Nu onkruid wieden bespaart veel werk in het voorjaar. Het is verstandig er nu nog even wat extra tijd in te steken, zeker zo lang het niet vriest. Want er zijn een aantal planten die gewoon blijven doorgroeien. Een voorbeeld daarvan is bijvoorbeeld de kleine veldkers (
Cardamine hirsuta
). Het is een fraai plantje maar kan zich behoorlijk uitzaaien. Door het nu nog weg te halen hoef je in het voorjaar niet zo veel te doen.
Boomschors
Een andere manier om te voorkomen dat je tuin overwoekerd raakt met onkruid is te zorgen dat de plantjes zich er niet kunnen vestigen. Op kale of nieuwe tuingrond kan het ontkiemen van zaad tegen gegaan worden als de bodem afgedekt wordt met b.v.

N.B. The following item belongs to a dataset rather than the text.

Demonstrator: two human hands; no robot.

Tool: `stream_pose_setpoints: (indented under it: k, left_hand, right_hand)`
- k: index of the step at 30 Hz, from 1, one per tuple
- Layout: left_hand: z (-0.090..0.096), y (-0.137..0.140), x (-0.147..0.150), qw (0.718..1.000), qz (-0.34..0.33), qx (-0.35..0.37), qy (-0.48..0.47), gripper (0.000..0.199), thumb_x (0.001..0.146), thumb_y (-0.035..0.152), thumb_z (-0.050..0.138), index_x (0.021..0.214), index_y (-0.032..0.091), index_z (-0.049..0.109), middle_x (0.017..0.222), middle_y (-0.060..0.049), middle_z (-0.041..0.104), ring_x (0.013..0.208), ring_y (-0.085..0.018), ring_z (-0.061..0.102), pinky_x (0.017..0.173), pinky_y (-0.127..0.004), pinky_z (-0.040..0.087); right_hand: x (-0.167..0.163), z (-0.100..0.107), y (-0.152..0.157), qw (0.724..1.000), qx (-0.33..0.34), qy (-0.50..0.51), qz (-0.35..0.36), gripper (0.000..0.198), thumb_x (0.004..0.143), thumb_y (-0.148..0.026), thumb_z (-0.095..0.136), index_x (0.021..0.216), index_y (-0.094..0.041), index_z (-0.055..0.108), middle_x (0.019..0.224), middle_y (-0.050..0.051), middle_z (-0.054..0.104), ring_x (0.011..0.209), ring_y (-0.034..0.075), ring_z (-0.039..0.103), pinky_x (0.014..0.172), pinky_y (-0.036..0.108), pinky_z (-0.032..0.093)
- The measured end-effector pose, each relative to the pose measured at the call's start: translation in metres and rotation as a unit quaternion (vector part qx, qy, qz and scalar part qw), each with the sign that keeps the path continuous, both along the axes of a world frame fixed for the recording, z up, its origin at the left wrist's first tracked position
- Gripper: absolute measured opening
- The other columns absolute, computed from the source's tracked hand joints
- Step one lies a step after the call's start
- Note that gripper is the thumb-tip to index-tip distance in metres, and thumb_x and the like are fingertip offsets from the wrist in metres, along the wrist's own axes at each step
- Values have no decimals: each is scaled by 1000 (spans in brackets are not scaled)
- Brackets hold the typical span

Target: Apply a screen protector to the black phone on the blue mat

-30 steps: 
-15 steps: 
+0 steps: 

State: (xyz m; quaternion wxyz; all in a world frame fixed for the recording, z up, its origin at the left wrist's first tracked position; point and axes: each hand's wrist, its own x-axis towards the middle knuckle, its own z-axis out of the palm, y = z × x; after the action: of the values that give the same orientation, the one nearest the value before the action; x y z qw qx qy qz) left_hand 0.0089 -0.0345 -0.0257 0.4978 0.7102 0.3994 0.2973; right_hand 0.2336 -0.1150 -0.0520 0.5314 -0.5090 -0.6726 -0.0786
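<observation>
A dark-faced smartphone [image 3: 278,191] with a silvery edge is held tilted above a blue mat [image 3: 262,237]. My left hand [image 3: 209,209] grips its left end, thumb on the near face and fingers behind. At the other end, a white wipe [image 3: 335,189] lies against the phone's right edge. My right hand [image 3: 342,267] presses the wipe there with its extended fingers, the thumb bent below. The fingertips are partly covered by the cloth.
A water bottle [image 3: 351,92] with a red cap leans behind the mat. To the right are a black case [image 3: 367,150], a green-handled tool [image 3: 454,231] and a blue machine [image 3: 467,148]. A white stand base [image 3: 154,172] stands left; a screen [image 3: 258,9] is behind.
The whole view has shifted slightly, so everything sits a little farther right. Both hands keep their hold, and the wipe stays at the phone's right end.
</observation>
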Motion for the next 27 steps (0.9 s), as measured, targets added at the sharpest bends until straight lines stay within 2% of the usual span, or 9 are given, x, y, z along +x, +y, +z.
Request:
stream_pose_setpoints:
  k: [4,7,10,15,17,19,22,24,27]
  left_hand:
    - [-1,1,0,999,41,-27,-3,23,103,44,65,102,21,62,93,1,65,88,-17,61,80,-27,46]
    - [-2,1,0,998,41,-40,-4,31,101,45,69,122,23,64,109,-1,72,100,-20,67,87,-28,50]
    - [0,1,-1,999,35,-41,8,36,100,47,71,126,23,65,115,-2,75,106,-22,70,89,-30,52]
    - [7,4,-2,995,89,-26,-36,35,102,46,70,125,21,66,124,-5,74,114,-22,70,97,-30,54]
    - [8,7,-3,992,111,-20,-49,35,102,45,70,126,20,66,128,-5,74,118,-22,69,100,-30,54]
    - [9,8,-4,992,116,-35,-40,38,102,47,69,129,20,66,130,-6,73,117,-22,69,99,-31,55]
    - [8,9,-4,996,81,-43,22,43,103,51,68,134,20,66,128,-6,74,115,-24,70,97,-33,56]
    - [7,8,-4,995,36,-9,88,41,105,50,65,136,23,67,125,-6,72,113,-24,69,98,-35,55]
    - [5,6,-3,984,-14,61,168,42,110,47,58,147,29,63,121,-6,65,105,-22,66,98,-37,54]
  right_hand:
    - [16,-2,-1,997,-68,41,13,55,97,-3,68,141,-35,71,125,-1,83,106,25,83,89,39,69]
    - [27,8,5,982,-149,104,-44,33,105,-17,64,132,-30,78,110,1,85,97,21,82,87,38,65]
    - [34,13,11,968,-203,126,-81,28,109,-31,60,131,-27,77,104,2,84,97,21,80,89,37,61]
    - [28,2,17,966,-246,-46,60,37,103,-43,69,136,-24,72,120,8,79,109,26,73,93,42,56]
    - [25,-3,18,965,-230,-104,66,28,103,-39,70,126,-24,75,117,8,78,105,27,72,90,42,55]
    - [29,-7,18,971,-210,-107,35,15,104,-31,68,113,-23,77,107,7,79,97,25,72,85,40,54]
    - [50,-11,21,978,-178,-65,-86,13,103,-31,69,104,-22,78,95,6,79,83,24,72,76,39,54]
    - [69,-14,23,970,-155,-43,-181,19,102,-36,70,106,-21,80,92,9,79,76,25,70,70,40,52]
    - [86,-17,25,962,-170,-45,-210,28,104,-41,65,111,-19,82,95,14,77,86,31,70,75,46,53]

boomschors. Gewoon een flinke laag tussen de struiken en vaste planten werken.
Bodembedekkers
Om te voorkomen dat onkruid in de tuin kan ontkiemen kun je de tuin ook vol planten met bodembedekkers: plantjes die laag bij de grond en dicht op elkaar groeien met b.v. gele- en gevlekte dovenetel, kruipend zenegroen, klokjesbloem, ooievaarsbek, maarts viooltje, maagdenpalm of wilde aardbei.
Wieden
Krijgt je ondanks deze maatregelen toch last van wat onkruid, loop dan regelmatig door je tuin en trek alle zichtbare onkruid er uit. Kiemende plantjes kun je met de hand verwijderen. Meerjarige onkruiden met penwortels of wortelstokken kun je het best met een schepje met wortel en al uit de bodem halen, anders komen ze weer terug. Een wekelijkse rondgang door je tuin voorkomt dat wieden een klus wordt.